Hablábase de Julia Fuertes, antigua compañera de Hortensia en el Corazón de Jesús.

-Julia -llevaba la voz doña Bibiana-, aquella huérfana confiada a la tutela de una parienta añosa, se enamoró de un hombre y se dio a él, confiada en sus engañosos prometimientos. Quedó en cinta; el sujeto la abandonó, y ella... Ella -aquí subía de tono y acusaba aires de sorpresa la voz de la dama-, ella, a cuenta de avergonzarse, de esconder su falta, aguardó el momento del parto. Al advenir éste, toda la vecindad lo supo. Pasada la convalecencia, Julia se plantificó «en la del Rey», con el muñeco en brazos, paseándoselo por las narices a la gente. ¡Ah, la poca vergüenza! Malo, imperdonable era hacerse manceba de un hombre, pero la exhibición del hijo de la prueba de su deshonra, acrecía el crimen. ¡Al menos ocultarlo! ¡No perder del todo el pudor!... Pues qué, ¿no hay Inclusas? Y sin Inclusas, ¿no puede darse la criatura a criar en un pueblo? ¿No se puede y se debe esconder la falta bajo siete estados de tierra? ¡La muy perdida!... Andaba por las calles arrogante, alta la cabeza, con el rorro en muestra, ostentándolo como un trofeo... Por supuesto, que todas sus amistades le volvían la espalda.

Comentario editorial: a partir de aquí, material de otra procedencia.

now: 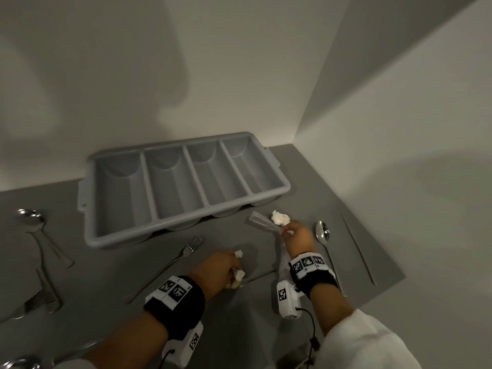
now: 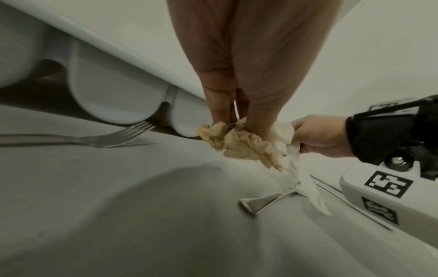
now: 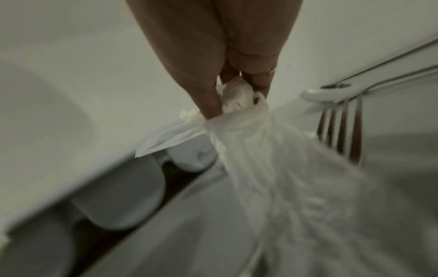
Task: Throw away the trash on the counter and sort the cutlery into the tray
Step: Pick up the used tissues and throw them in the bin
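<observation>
Crumpled napkin trash (image 2: 239,144), tan and white, sits bunched in the fingers of the left hand (image 1: 217,267), low over the grey worktop (image 1: 239,328) just in front of the cutlery tray (image 1: 183,187). The right hand (image 1: 296,237) pinches a clear plastic wrapper (image 3: 239,116) together with a white paper wad (image 1: 279,218); the wrapper hangs from the fingers down toward the worktop. The tray has four compartments and stands against the wall. Between the two hands and the tray lies a fork (image 1: 170,262), and a utensil handle (image 2: 263,203) lies flat by the left hand. To the right of the right hand lie a spoon (image 1: 323,235) and, farther out, a knife (image 1: 358,249). At the left edge of the worktop lie two spoons (image 1: 33,222) and more forks (image 1: 40,299).
</observation>
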Available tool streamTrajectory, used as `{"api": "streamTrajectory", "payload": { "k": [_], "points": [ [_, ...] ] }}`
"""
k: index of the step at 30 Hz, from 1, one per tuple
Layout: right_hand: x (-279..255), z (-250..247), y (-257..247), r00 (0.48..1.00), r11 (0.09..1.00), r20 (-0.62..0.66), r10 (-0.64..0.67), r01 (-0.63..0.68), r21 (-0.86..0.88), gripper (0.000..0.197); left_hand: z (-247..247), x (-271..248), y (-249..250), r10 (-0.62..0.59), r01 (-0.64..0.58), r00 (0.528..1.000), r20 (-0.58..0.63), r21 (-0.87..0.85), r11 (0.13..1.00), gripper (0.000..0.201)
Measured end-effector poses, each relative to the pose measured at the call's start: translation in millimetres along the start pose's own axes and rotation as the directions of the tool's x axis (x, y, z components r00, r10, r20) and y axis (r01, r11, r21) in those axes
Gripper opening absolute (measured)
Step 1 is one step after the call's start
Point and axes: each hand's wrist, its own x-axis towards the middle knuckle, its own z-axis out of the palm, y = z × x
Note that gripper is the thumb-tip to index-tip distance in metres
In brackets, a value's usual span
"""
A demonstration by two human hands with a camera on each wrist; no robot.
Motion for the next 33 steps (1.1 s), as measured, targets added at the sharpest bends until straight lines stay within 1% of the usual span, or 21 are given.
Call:
{"api": "streamTrajectory", "payload": {
  "k": [1,2,3,4,6,7,8,9,10,12,13,16,20,23,26,27,29,30,31,33],
  "points": [
    [-7,-9,1,0.999,0.998,-0.045,-0.014,0.017,0.060,0.016,2,-4,10,0.028,-0.030,0.999,0.045,0.046,0.998,0.040],
    [-15,-19,4,0.994,0.993,-0.102,-0.034,0.045,0.106,0.010,7,-1,17,0.058,-0.072,0.994,0.091,0.159,0.985,0.030],
    [-24,-31,8,0.984,0.988,-0.167,-0.055,0.078,0.136,0.007,14,-1,25,0.109,-0.134,0.986,0.125,0.216,0.967,0.020],
    [-34,-43,16,0.970,0.980,-0.230,-0.076,0.115,0.163,0.006,21,1,31,0.138,-0.180,0.978,0.159,0.291,0.940,0.018],
    [-57,-66,37,0.951,0.972,-0.303,-0.056,0.122,0.201,0.004,41,3,46,0.195,-0.280,0.951,0.241,0.397,0.874,0.031],
    [-70,-79,49,0.945,0.972,-0.324,-0.044,0.115,0.203,0.004,52,1,55,0.233,-0.331,0.932,0.276,0.394,0.857,0.038],
    [-83,-91,62,0.935,0.971,-0.353,-0.035,0.115,0.208,0.004,67,0,63,0.266,-0.392,0.906,0.331,0.414,0.822,0.043],
    [-96,-104,76,0.922,0.972,-0.386,-0.019,0.107,0.208,0.003,82,-2,70,0.291,-0.434,0.885,0.364,0.417,0.799,0.045],
    [-110,-117,91,0.903,0.973,-0.430,-0.006,0.104,0.206,0.003,99,-2,75,0.292,-0.452,0.875,0.386,0.435,0.779,0.045],
    [-140,-140,123,0.870,0.973,-0.493,0.032,0.087,0.215,0.003,134,-8,84,0.299,-0.482,0.863,0.408,0.486,0.729,0.035],
    [-155,-149,142,0.859,0.971,-0.508,0.060,0.068,0.231,0.003,153,-11,88,0.312,-0.517,0.841,0.443,0.485,0.706,0.031],
    [-202,-171,198,0.822,0.966,-0.547,0.157,-0.012,0.259,0.003,214,-27,102,0.329,-0.638,0.748,0.577,0.486,0.598,0.024],
    [-259,-185,266,0.764,0.937,-0.568,0.305,-0.134,0.323,0.004,290,-40,102,0.339,-0.715,0.675,0.656,0.467,0.520,0.022],
    [-293,-189,307,0.715,0.898,-0.560,0.418,-0.231,0.375,0.004,343,-43,94,0.294,-0.735,0.639,0.711,0.450,0.507,0.025],
    [-315,-186,342,0.644,0.827,-0.533,0.549,-0.326,0.459,0.011,389,-35,77,0.235,-0.722,0.623,0.746,0.434,0.538,0.028],
    [-321,-183,353,0.620,0.802,-0.522,0.586,-0.351,0.483,0.012,402,-30,68,0.219,-0.711,0.621,0.753,0.424,0.561,0.028],
    [-328,-174,377,0.580,0.768,-0.511,0.635,-0.398,0.502,0.007,427,-13,46,0.179,-0.675,0.629,0.756,0.418,0.608,0.026],
    [-331,-167,390,0.562,0.749,-0.499,0.660,-0.434,0.502,0.003,440,-5,35,0.155,-0.654,0.630,0.761,0.413,0.634,0.025],
    [-333,-158,403,0.538,0.721,-0.482,0.692,-0.475,0.505,0.003,452,4,25,0.130,-0.632,0.630,0.766,0.407,0.660,0.025],
    [-333,-132,432,0.491,0.662,-0.444,0.749,-0.530,0.530,0.006,477,28,-1,0.106,-0.618,0.632,0.768,0.416,0.667,0.024]
  ]
}}
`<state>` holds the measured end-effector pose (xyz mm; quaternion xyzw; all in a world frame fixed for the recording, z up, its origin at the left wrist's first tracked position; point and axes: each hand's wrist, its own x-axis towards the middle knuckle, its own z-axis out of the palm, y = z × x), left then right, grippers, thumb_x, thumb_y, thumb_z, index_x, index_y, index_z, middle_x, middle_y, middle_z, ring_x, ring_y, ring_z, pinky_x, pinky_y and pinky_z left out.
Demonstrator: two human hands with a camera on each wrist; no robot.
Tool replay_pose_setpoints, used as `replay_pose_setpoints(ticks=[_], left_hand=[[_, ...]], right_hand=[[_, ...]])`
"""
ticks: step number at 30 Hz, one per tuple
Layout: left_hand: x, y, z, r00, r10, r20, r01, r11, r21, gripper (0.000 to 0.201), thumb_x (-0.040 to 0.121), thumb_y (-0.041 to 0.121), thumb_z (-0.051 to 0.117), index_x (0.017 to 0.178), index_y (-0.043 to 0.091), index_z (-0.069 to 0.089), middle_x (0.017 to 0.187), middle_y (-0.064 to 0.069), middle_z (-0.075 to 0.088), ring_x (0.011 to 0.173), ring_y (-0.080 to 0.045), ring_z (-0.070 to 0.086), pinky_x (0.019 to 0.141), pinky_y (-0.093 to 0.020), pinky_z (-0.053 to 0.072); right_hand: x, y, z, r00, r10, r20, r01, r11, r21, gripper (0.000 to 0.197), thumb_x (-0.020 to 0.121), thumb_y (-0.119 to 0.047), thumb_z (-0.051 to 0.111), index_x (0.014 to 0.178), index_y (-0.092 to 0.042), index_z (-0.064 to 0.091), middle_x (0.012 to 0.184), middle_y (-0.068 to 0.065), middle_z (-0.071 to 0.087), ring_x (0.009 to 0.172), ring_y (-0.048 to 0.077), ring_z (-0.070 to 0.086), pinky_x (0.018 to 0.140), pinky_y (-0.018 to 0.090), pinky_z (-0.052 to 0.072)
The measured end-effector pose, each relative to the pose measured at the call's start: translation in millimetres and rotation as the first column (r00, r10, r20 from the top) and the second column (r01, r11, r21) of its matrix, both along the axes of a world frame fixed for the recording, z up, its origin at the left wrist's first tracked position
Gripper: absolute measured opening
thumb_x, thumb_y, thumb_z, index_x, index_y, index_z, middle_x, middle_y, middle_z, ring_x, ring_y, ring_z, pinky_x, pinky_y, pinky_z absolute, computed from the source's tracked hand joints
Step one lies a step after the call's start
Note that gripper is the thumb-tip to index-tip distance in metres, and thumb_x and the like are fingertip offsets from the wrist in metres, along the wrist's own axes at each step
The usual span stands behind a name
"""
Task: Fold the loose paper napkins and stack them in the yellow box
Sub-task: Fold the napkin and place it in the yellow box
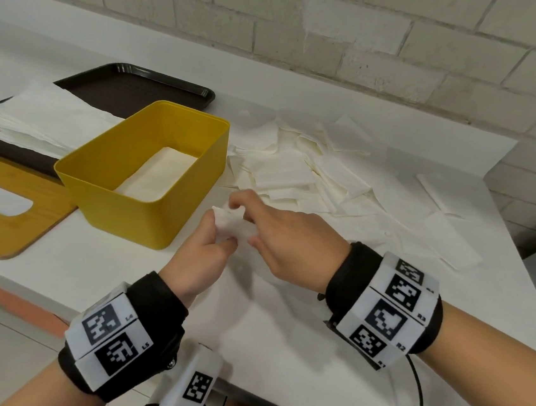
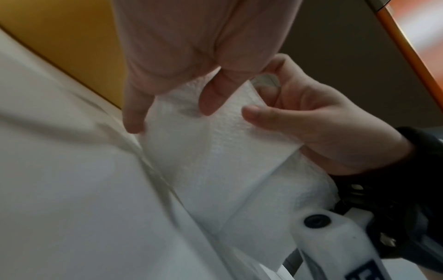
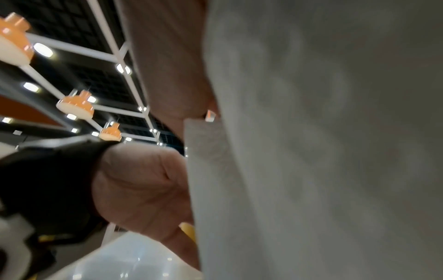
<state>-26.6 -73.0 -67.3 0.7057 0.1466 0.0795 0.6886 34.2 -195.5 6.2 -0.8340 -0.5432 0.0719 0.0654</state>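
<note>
Both my hands, left and right, pinch one napkin beside the box, probably aligning edges to fold.

White brick wall, white table, orange ceiling lamps, dark grid ceiling

Head view looks down; wrist views close, share napkin.

Both hands met at the fingertips: the left hand, thumb and fingers curled in a pinch, faced the right hand, whose fingers bent downward, both wrists wearing marker-covered bands.
</note>
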Motion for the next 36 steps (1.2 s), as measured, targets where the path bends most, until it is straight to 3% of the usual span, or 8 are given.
replay_pose_setpoints(ticks=[3, 7, 15, 19, 22, 25, 28, 36], left_hand=[[-1.3, 3.1, 1.7, 0.997, 0.074, -0.011, -0.074, 0.993, -0.087, 0.039, 0.092, -0.008, 0.036, 0.125, 0.012, 0.045, 0.118, -0.01, 0.059, 0.11, -0.023, 0.057, 0.089, -0.032, 0.046], [-1.6, 2.4, 3.5, 0.993, 0.116, -0.002, -0.116, 0.991, -0.074, 0.032, 0.091, -0.009, 0.04, 0.115, 0.012, 0.042, 0.107, -0.002, 0.056, 0.099, -0.015, 0.055, 0.075, -0.016, 0.047], [-3.2, -1.5, 10.0, 0.988, 0.156, -0.009, -0.156, 0.984, -0.092, 0.019, 0.093, 0.0, 0.046, 0.102, 0.017, 0.044, 0.108, -0.007, 0.057, 0.097, -0.018, 0.056, 0.077, -0.023, 0.048], [-8.6, 0.0, 19.6, 0.992, 0.123, 0.002, -0.12, 0.977, -0.178, 0.039, 0.088, 0.018, 0.057, 0.121, 0.015, 0.036, 0.099, -0.001, 0.062, 0.09, -0.013, 0.064, 0.085, -0.031, 0.052], [-13.0, 0.3, 28.6, 0.998, 0.048, 0.032, -0.041, 0.98, -0.197, 0.056, 0.072, 0.035, 0.061, 0.121, 0.02, 0.038, 0.085, 0.005, 0.065, 0.078, -0.005, 0.066, 0.082, -0.026, 0.052], [-14.1, -3.3, 38.4, 0.995, -0.011, 0.101, 0.034, 0.973, -0.229, 0.048, 0.071, 0.031, 0.058, 0.117, 0.024, 0.046, 0.103, 0.007, 0.07, 0.089, -0.003, 0.067, 0.07, -0.019, 0.053], [-14.0, 0.9, 45.4, 0.984, -0.021, 0.178, 0.045, 0.991, -0.128, 0.054, 0.082, 0.018, 0.064, 0.131, 0.024, 0.042, 0.123, 0.009, 0.062, 0.11, -0.007, 0.061, 0.082, -0.021, 0.053], [-30.4, 42.2, 77.7, 0.992, -0.111, 0.052, 0.114, 0.991, -0.073, 0.076, 0.068, 0.004, 0.075, 0.124, 0.035, 0.035, 0.108, 0.005, 0.07, 0.092, -0.015, 0.069, 0.067, -0.026, 0.057]], right_hand=[[2.7, -8.7, -1.1, 0.995, -0.105, -0.004, 0.104, 0.991, -0.085, 0.044, 0.094, -0.026, 0.047, 0.129, -0.015, 0.024, 0.116, 0.004, 0.055, 0.084, 0.026, 0.057, 0.068, 0.034, 0.046], [8.8, -12.2, -7.1, 0.966, -0.084, 0.246, 0.139, 0.967, -0.214, 0.017, 0.096, -0.012, 0.038, 0.113, -0.013, 0.038, 0.101, 0.001, 0.05, 0.072, 0.021, 0.043, 0.048, 0.027, 0.02], [22.1, -13.9, -5.2, 0.986, -0.124, 0.115, 0.141, 0.978, -0.157, 0.016, 0.099, -0.014, 0.032, 0.112, -0.014, 0.04, 0.103, 0.004, 0.055, 0.087, 0.025, 0.055, 0.064, 0.031, 0.037], [36.4, -21.5, 15.2, 0.949, -0.23, -0.216, 0.245, 0.968, 0.045, 0.004, 0.099, -0.021, 0.035, 0.098, -0.016, 0.035, 0.082, 0.005, 0.053, 0.081, 0.029, 0.053, 0.068, 0.034, 0.04], [46.2, -23.1, 21.6, 0.817, -0.241, -0.524, 0.416, 0.876, 0.245, 0.024, 0.098, -0.023, 0.037, 0.115, -0.007, 0.04, 0.113, 0.024, 0.057, 0.103, 0.04, 0.054, 0.091, 0.049, 0.045], [44.4, -11.9, 15.0, 0.64, -0.184, -0.746, 0.541, 0.797, 0.268, 0.024, 0.099, -0.023, 0.036, 0.122, -0.015, 0.033, 0.127, 0.011, 0.052, 0.115, 0.029, 0.053, 0.1, 0.051, 0.042], [41.2, 2.8, 8.6, 0.523, -0.105, -0.846, 0.577, 0.774, 0.261, 0.02, 0.099, -0.019, 0.036, 0.117, -0.02, 0.027, 0.122, 0.003, 0.052, 0.113, 0.023, 0.055, 0.1, 0.047, 0.044], [66.4, 35.2, 40.7, 0.719, 0.134, -0.682, 0.434, 0.68, 0.591, 0.061, 0.077, 0.004, 0.062, 0.106, -0.037, 0.027, 0.108, 0.013, 0.052, 0.094, 0.022, 0.056, 0.089, 0.041, 0.051]])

-No faltaba sino que fuéramos a ella con los brazos tendidos -exclamó Concha, haciendo un mohín de asco-. No podía parar en bien. El marido de la tía de Julia, su difunto tutor, era un renuevamundos, un ateo. Con tal maestro y con tal maestra -la tutora es por el estilo-, ¿qué habla de ocurrir? lo que ocurre. Otra perdis por esas calles y otra inquilina más para la caldera del diablo.

-Menos mal que es rica -añadió el mayor de los Urda-. A no, pronto daría el salto.

-¡Qué dolor para esa familia! -interrumpió el padre, cubriéndose con las manos la cara-. Líbrenos la suerte de una desgracia así. Afortunadamente nosotros somos de otra hechura. En hipótesis hablo, pero si en mi casa ocurriera, me moriría de vergüenza.

-Yo -gritó el militar- no me moriría. Mataría al seductor como primera providencia; y a ella también. ¡Quién nos mancha la honra que lo pague en el cementerio!

El hermano fraile -de paso entonces por Madrid- murmuró:

-¡La carne, la maldita carne es culpable de todo! Grave la falta de esa pecadora; pero el escándalo que ofrece todavía es más grave. La hipocresía es a veces virtud. Dios la ampare y nos libre de tentaciones.

-Hortensia se alejó de puntillas, con las lágrimas en los ojos.

-¡Pobre Julia! ¡Pobre compañera suya de infancia y mocedad! Ya no volverían a hablarse. Como si hubiera muerto. ¡Tan buena, tan noble como fue con todas sus compañeras del Sagrado...! Y Hortensia lloraba a su amiga, enterrada por y para los Urda, en el diálogo familiar.